▶ _WHAT TO PRODUCE_
All pictures must be dropped, while the entries are given again word for word.

▶ _RECORDS TO PROCESS_

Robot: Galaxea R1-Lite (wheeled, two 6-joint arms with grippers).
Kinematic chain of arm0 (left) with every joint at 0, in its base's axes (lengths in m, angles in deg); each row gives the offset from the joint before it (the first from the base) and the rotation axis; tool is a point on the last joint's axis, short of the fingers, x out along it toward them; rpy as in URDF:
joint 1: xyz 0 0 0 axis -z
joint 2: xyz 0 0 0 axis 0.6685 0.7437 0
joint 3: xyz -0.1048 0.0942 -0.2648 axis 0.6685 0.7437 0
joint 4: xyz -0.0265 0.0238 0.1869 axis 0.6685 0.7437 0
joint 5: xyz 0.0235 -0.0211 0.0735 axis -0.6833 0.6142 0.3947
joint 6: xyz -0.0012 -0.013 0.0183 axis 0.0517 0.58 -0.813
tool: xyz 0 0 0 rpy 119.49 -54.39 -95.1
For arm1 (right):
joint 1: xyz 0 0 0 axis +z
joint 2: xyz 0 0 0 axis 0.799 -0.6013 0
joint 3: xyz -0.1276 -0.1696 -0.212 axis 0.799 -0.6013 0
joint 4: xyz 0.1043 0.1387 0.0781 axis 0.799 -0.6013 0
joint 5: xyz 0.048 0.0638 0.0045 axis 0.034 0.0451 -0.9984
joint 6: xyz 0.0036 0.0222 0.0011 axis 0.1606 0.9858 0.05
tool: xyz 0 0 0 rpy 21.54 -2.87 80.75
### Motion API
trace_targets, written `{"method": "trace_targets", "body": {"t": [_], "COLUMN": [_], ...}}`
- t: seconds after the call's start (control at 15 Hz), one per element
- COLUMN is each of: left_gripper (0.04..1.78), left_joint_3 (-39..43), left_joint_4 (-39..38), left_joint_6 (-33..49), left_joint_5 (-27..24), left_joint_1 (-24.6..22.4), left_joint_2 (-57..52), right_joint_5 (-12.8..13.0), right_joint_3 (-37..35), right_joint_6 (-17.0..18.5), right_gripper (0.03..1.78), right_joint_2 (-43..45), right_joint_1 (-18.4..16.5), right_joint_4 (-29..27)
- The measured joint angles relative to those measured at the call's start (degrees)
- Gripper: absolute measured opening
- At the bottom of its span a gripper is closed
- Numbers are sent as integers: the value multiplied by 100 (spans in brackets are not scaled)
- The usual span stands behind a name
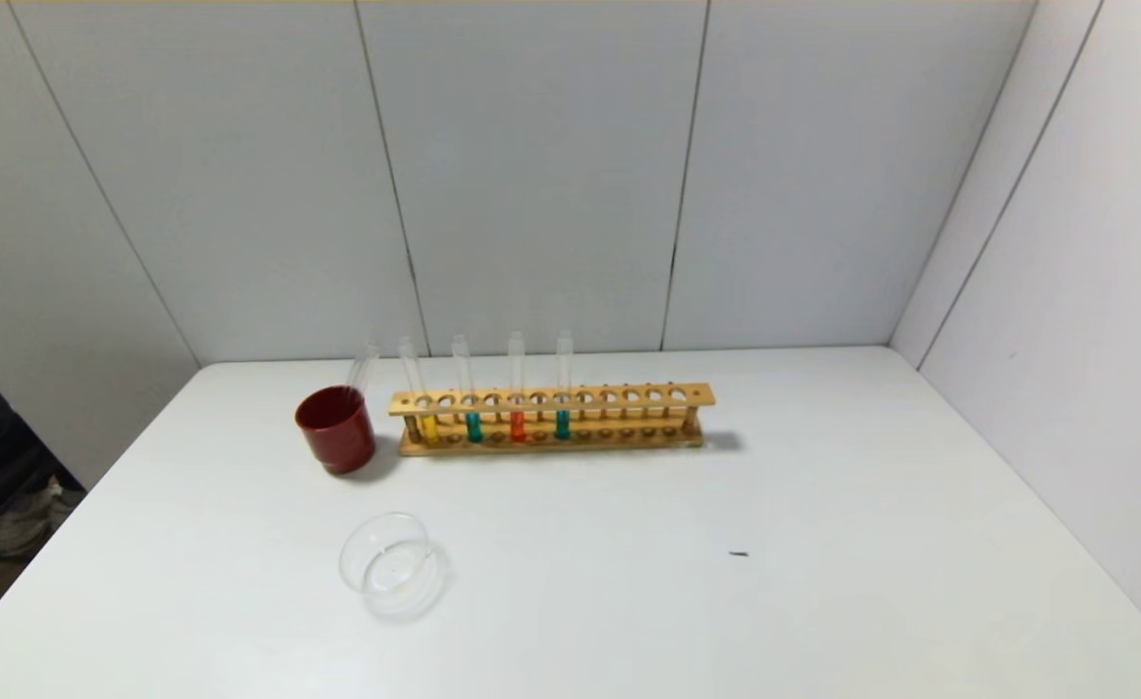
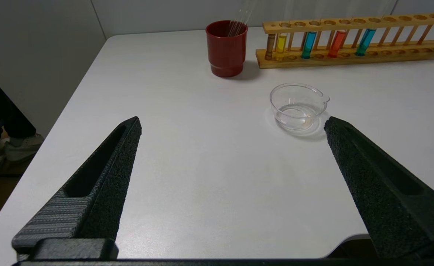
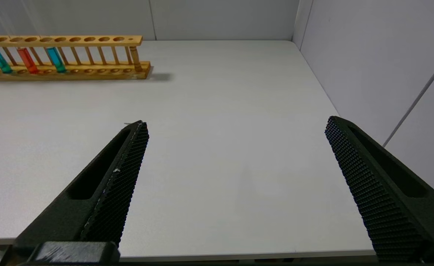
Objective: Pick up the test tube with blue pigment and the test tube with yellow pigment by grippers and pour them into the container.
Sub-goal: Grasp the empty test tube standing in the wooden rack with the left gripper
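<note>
The test tube with yellow pigment [image 1: 427, 427] stands at the left end of a wooden rack [image 1: 628, 396]. The test tube with blue pigment [image 1: 562, 424] stands fourth from the left, past a teal tube [image 1: 474, 425] and an orange tube [image 1: 518, 425]. The container [image 1: 349, 563] is a clear glass dish nearer me, left of centre. Neither gripper shows in the head view. My left gripper [image 2: 233, 122] is open and empty above the near table, with the container [image 2: 278, 107] just beyond one finger and the yellow tube [image 2: 280, 43] and blue tube [image 2: 364, 41] far off. My right gripper [image 3: 237, 122] is open and empty over the right side, with the blue tube [image 3: 56, 59] far off.
A dark red cup [image 1: 336, 429] with an empty clear tube leaning in it stands just left of the rack. Grey walls close the back and the right side. A small dark speck [image 1: 738, 554] lies on the white table [image 1: 822, 582].
</note>
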Motion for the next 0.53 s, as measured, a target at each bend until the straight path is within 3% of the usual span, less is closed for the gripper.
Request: {"method": "trace_targets", "body": {"t": [0.53], "left_gripper": [175], "left_joint_3": [-46], "left_joint_4": [63], "left_joint_6": [-330], "left_joint_5": [-133], "left_joint_1": [10], "left_joint_2": [0], "right_joint_5": [2], "right_joint_3": [0], "right_joint_6": [-2], "right_gripper": [175], "right_joint_2": [0], "right_joint_1": [0], "right_joint_4": [0]}}
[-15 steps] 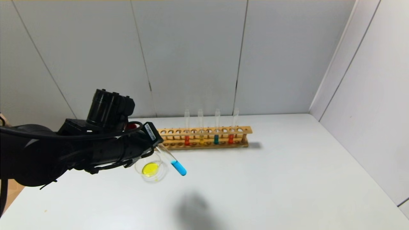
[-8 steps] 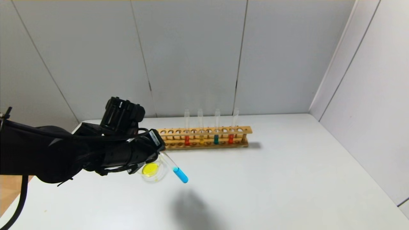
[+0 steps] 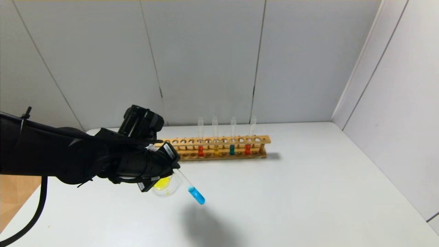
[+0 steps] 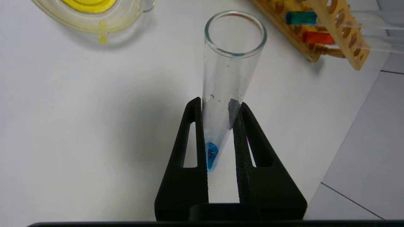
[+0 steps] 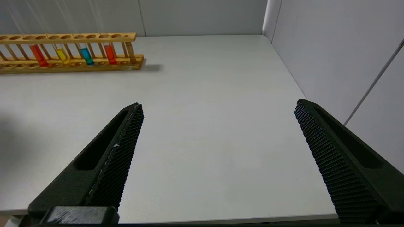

▶ _SOLUTION FOR THIS TASK_
Robot: Galaxea R1-Lite (wheeled, two 6-joint arms with grippers).
Kinematic chain of arm0 (left) with every joint at 0, in its base's axes (lengths in m, angles in deg); each row gives the offset from the joint before it (the first from the base) and the rotation axis; tool is a point on the last joint's axis, short of the fingers, x out along it toward them; rpy as in URDF:
joint 1: xyz 0 0 0 axis -z
joint 2: xyz 0 0 0 axis 0.6685 0.7437 0
joint 3: xyz -0.1048 0.0942 -0.2648 axis 0.6685 0.7437 0
joint 4: xyz -0.0265 0.0238 0.1869 axis 0.6685 0.7437 0
joint 5: xyz 0.0235 -0.0211 0.0735 axis -0.6833 0.6142 0.3947
joint 6: xyz -0.0012 -0.013 0.0183 axis 0.0517 0.58 -0.813
tool: xyz 0 0 0 rpy 119.49 -54.39 -95.1
For arm1 (right):
joint 1: xyz 0 0 0 axis +z
joint 2: xyz 0 0 0 axis 0.799 -0.6013 0
joint 3: xyz -0.1276 -0.1696 -0.212 axis 0.799 -0.6013 0
joint 4: xyz 0.1043 0.1387 0.0781 axis 0.799 -0.6013 0
joint 5: xyz 0.048 0.0638 0.0045 axis 0.034 0.0451 -0.9984
joint 6: xyz 0.0036 0.0222 0.0011 axis 0.1606 0.9858 0.05
tool: xyz 0 0 0 rpy 21.54 -2.87 80.75
### Motion API
trace_targets, written `{"method": "trace_targets", "body": {"t": [_], "COLUMN": [_], ...}}`
- t: seconds after the call's start (control at 15 Hz), one per element
- COLUMN is each of: left_gripper (0.04..1.78), left_joint_3 (-39..43), left_joint_4 (-39..38), left_joint_6 (-33..49), left_joint_5 (-27..24), left_joint_1 (-24.6..22.4), left_joint_2 (-57..52), right_joint_5 (-12.8..13.0), right_joint_3 (-37..35), right_joint_6 (-17.0..18.5), right_gripper (0.03..1.78), right_joint_2 (-43..45), right_joint_1 (-18.4..16.5), right_joint_4 (-29..27)
- The measured joint angles relative to those measured at the call's start (degrees)
- Gripper: absolute measured opening
- At the bottom of its span a gripper is closed
- Numbers are sent as integers: the value multiplied by 100 (spans in brackets are not scaled)
- The usual span stands behind a name
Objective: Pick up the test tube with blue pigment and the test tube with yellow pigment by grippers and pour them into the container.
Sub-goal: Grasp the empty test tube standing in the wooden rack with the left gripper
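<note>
The test tube with yellow pigment [image 1: 427, 427] stands at the left end of a wooden rack [image 1: 628, 396]. The test tube with blue pigment [image 1: 562, 424] stands fourth from the left, past a teal tube [image 1: 474, 425] and an orange tube [image 1: 518, 425]. The container [image 1: 349, 563] is a clear glass dish nearer me, left of centre. Neither gripper shows in the head view. My left gripper [image 2: 233, 122] is open and empty above the near table, with the container [image 2: 278, 107] just beyond one finger and the yellow tube [image 2: 280, 43] and blue tube [image 2: 364, 41] far off. My right gripper [image 3: 237, 122] is open and empty over the right side, with the blue tube [image 3: 56, 59] far off.
A dark red cup [image 1: 336, 429] with an empty clear tube leaning in it stands just left of the rack. Grey walls close the back and the right side. A small dark speck [image 1: 738, 554] lies on the white table [image 1: 822, 582].
</note>
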Motion for the next 0.53 s, as measured, a target at each bend until the straight path is within 3% of the usual span, less is closed for the gripper.
Request: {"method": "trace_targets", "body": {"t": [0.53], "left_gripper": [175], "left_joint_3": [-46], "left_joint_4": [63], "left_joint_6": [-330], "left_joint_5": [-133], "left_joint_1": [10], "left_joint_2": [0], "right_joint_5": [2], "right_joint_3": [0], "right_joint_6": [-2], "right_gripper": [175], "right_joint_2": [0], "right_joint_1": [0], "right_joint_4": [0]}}
[-15 steps] 
[-8 steps] 
[+0 steps] 
[+0 steps] 
[+0 steps] 

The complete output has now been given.